── Entries supplied ──

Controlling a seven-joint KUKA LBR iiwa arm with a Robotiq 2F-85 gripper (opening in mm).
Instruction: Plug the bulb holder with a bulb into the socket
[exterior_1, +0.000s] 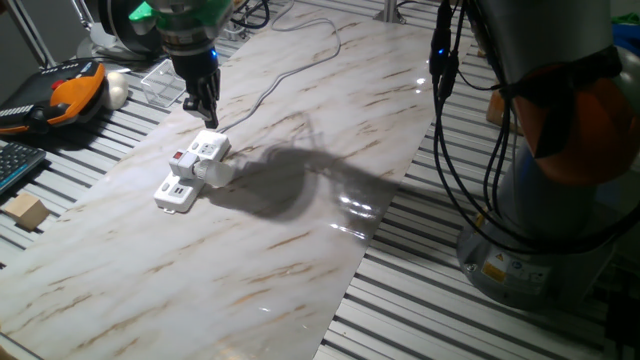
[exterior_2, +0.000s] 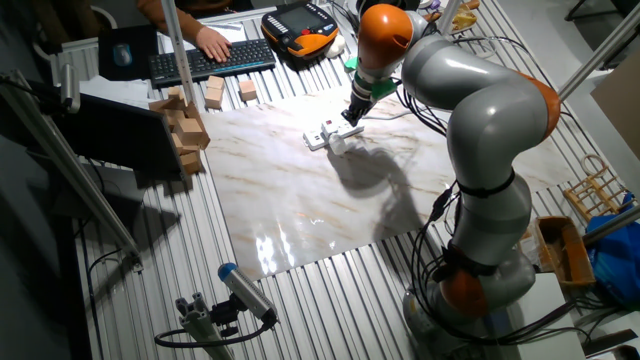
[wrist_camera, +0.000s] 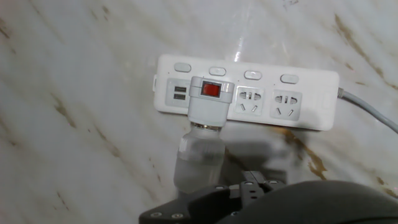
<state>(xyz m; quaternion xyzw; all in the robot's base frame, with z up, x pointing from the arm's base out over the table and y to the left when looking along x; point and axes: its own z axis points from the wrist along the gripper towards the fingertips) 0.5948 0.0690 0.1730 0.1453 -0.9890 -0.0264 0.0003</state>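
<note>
You see smooth white plastic on the socket (wrist_camera: 249, 93) and bulb holder (wrist_camera: 210, 102), a frosted bulb (wrist_camera: 199, 158), and a glossy marble-patterned tabletop (exterior_1: 300, 250).

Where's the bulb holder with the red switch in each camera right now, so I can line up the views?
One fixed view: bulb holder left of centre, on the power strip, below the claw.
Other fixed view: upper middle, by the arm's tip, red switch just visible.
Hand view: centre, seated on the strip, bulb pointing down-frame.
Shared landmark: the white power strip on the marble board.
</note>
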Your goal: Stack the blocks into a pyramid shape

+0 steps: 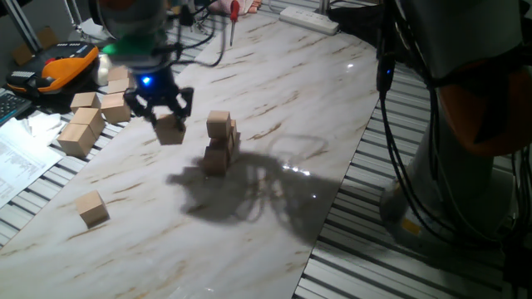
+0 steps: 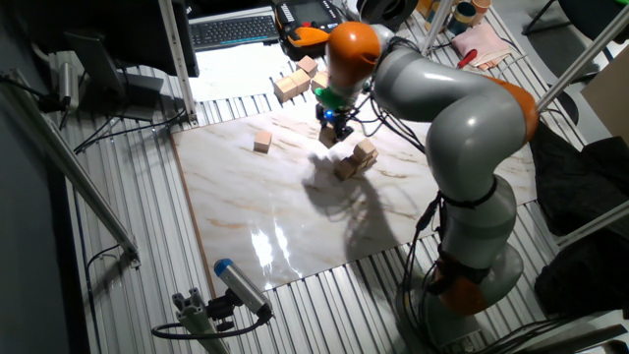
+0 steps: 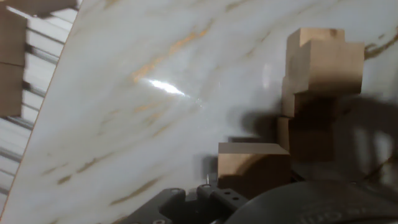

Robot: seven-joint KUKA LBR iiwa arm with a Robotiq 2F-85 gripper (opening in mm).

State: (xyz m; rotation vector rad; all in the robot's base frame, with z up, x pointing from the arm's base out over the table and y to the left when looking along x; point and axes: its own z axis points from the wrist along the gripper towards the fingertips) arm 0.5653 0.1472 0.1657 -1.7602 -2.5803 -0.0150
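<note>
Marble-look table [image 1: 291, 91]. Gripper [image 1: 163, 112] in the air, jaws clamped on a cube [image 1: 170, 130], just left of the stack [image 1: 220, 143]. Lone cube [image 1: 92, 208] near the front-left edge.

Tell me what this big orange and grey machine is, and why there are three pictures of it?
It is a robot arm. At its end is a gripper, a hand with two fingers. Two pictures come from cameras beside the table, on different sides. The third comes from a camera on the hand itself, looking down along the fingers.

On the marble board stands a little stack of wooden blocks, the start of a pyramid. One more block lies alone near the corner. Bigger wooden pieces wait at the edge.

The gripper is holding one block in the air, just beside the stack. In the hand view you see it up close.
</note>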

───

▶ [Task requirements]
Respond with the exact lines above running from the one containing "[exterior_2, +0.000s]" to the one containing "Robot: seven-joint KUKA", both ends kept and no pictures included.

▶ [Exercise answer]
[exterior_2, +0.000s] 
[wrist_camera, +0.000s] 
<state>(xyz m; quaternion xyzw; all in the robot's base frame, with z up, x pointing from the arm's base out over the table and y to the left when looking along x; point and axes: its own z axis points from the wrist along the gripper towards the fingertips) 0.5948 0.0690 0.1730 0.1453 -0.9890 -0.0264 0.0003</state>
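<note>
You see smooth white plastic on the socket (wrist_camera: 249, 93) and bulb holder (wrist_camera: 210, 102), a frosted bulb (wrist_camera: 199, 158), and a glossy marble-patterned tabletop (exterior_1: 300, 250).

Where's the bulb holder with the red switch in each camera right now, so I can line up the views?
One fixed view: bulb holder left of centre, on the power strip, below the claw.
Other fixed view: upper middle, by the arm's tip, red switch just visible.
Hand view: centre, seated on the strip, bulb pointing down-frame.
Shared landmark: the white power strip on the marble board.
</note>
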Your goal: Stack the blocks into a pyramid shape

+0 steps: 
+0 steps: 
+0 steps: 

Robot: seven-joint KUKA LBR iiwa arm with a Robotiq 2F-85 gripper (opening in mm).

The answer has been written out completely.